Dr Raeside was reluctant to offer any opinion in relation to whether Mr Crouch was becoming closer to being incapable of controlling his sexual instincts including because he was not aware of any inappropriate sexual behaviour in custody.
Dr Raeside said Mr Crouch had not trialled anti-libidinal medication to decrease his testosterone and thus decrease his sexual urges and his likelihood of acting on them. Anti-libidinal medication would also potentially treat his prostate cancer as the treatment reduces testosterone. He said a reduction to sufficiently low testosterone level may be achieved, but that may or may not have any real bearing on Mr Crouch’s sexual urges and risk of acting. This is because sexual interest also depends on cognitive and social factors.
Dr Raeside considered it possible that anti-libidinal medication may be effective in combination with a further attempt to address Mr Crouch’s cognitive distortions. However, he observed that it would not be possible to know whether treatment was effective while in custody and the only real test would be once Mr Crouch was released into the community.
In cross-examination, Dr Raeside agreed that some people view child exploitation material for living out fantasies without ever acting on it physically. However, he maintained that as Mr Crouch continued to be sexually aroused by such material, he considered it likely that if Mr Crouch had the opportunity, he would act on it.

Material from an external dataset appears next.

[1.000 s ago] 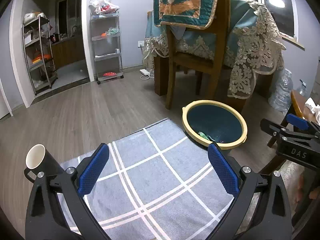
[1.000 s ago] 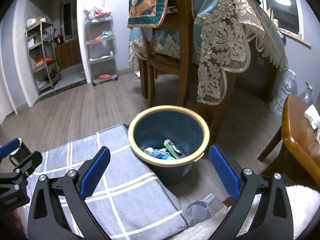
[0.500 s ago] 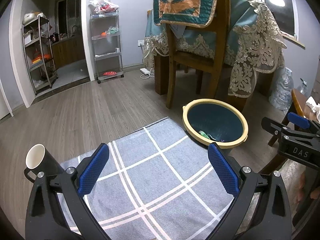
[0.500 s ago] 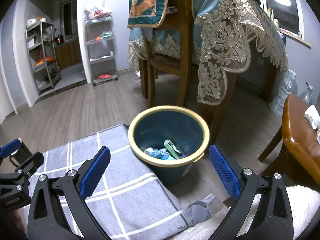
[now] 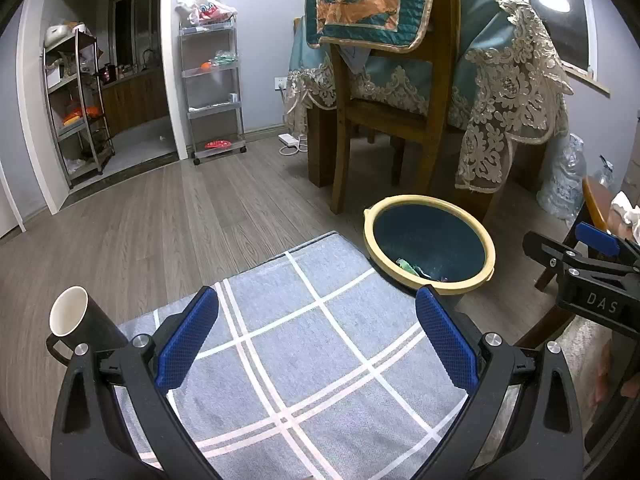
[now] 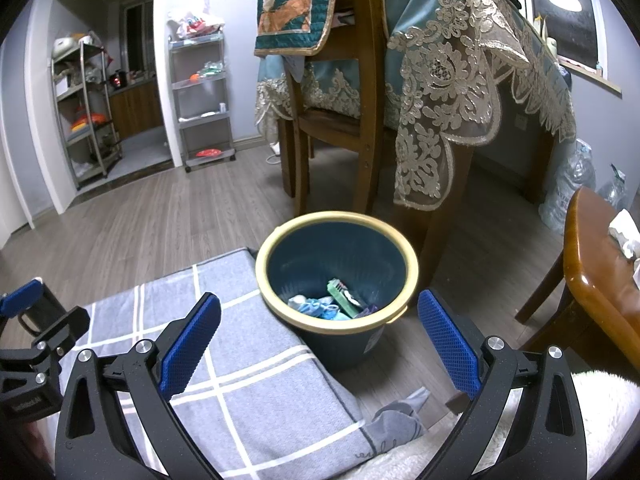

Dr Raeside thought it likely that Mr Crouch’s sexual drive will decrease with time particularly with the combination of age, prostate cancer and anti-libidinal medication, if administered. If Mr Crouch required surgery for his prostate, that would probably further decrease sexual drive. He agreed there is a reduction in sex drive with age, that the last contact offending occurred when Mr Crouch was in his 30s and he is now in his 50s. Dr Raeside clarified that Mr Crouch did not describe an aversive behaviour to child exploitation material. He said diminishing sex drive might explain no further contact offending but there were other factors including the circumstances in which a person finds themselves which may be relevant. He said it may also be that Mr Crouch did not want to offend against children, however, the way Mr Crouch responded to his questions in interview suggested Mr Crouch did not have that level of insight. Dr Raeside opined that there is a high risk that, should he have the opportunity, Mr Crouch would choose to act on his sexual instincts.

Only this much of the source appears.